If there is one arena in which Better Half is not my better, it's spelling. It's not that he's a particularly bad speller, it's just that I like to think of myself as a particularly good one. So, at least a couple of years ago, I rolled my eyes and corrected him when he wrote an interjection meaning 'stop, wait!' as woah! That I can remember correcting BH some years later is indicative of the sadness of my life and my need to always be right, which is pretty hard to be if you're me. I suppose I was reliving 'times I've been right and BH has been wrong' because of another instance of my absolute disability when it comes to accents. I spent some time the other day insisting that a food critic on the television was French, when, in fact, he's Irish. He only dresses French. So, I cling to my 'being right' memories with the tenacity of a starving octopus.

Then I read an article in The Guardian's review section (which I now can't find, so here's a link to an earlier article in the Guardian--by the outgoing poet laureate, no less) that contained a woah. As has been mentioned here before, The Guardian (or The Grauniad) has something of a reputation for bad spelling and typographical errors, so I remarked to myself that BrE writers seem to have a hard time spelling whoa.

Then I was in an English airport and I saw an ad(vert) (I wish I'd taken a photo, but I was too airport-grumpy at the time to think of it--it might've been for Phones4You), that shouted WOAH! WOAH! WOAH! in red and white. At that point, I had to start planning my admission of wrongness to BH.

(I'm sure many halves of long-standing and happy couples are thinking that I did not have to admit that I was wrong. Since BH neither saw the ad(vert) nor remembered the time I corrected him, what was to be gained by interfering with the well-developed roles of She Who Is Right and He Who Must Be Corrected? But, you see, I had to admit I'd been wrong because I have in the past claimed that admitting-when-I'm-wrong is something that I am happy to do, and so in order to prove myself right I have to prove myself wrong--on a regular basis.)

So, my story of whoa (and woah):

The OED lists woah as a variant of woa which is a variant of whoa, which is a variant of the interjection who (not to be confused with the pronoun who--the interjection is pronounced as wo--which is also a variant of all these), which came into the language as a variant of ho! Here are the dates of the OED's quotations for these spellings of the pronunciation /wo/ when it means 'stop!':


who c.1450-1859
wo 1787-1894
woa 1840-1892
woah 1856 (one example--included under the headword woa)
whoa 1843-1898 (but, of course, we know it's still used)
It's interesting that the OED lists woa as a variant of whoa when it has earlier evidence for woa--it implies that whoa is the more standard form. We shouldn't read much into the lack of recent examples of any of these--it looks like nothing has been added to these entries since the first edition.

I don't remember ever seeing the woah spelling (I'd want to pronounce it as two syllables: wo-ah, like Noah) before moving to England, but it's a very popular spelling here.

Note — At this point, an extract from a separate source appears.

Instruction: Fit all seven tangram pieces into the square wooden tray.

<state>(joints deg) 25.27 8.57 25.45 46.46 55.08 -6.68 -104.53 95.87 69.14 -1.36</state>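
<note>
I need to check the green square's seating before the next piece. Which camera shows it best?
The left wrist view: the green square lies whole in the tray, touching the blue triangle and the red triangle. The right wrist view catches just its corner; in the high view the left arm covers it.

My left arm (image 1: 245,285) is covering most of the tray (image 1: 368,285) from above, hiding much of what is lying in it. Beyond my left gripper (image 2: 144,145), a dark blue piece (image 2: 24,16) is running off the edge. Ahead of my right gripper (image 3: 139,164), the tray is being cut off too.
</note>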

Searching just UK sites, one gets ~170,000 hits for woah and ~255,000 for whoa. Searching some American sites, one gets 33 woahs to 461 whoas on .mil and 8,800 to 39,000 on .edu (the first woahs that came up on the .edu search were quoted from a BBC site, though). Or, if you'd like to see some bar graphs showing US and UK usage of the spellings, try this.

(Can you believe I started this post on the 6th of April? Alas and alack--I wish I had a solid month to do nothing but catch up on this blog.)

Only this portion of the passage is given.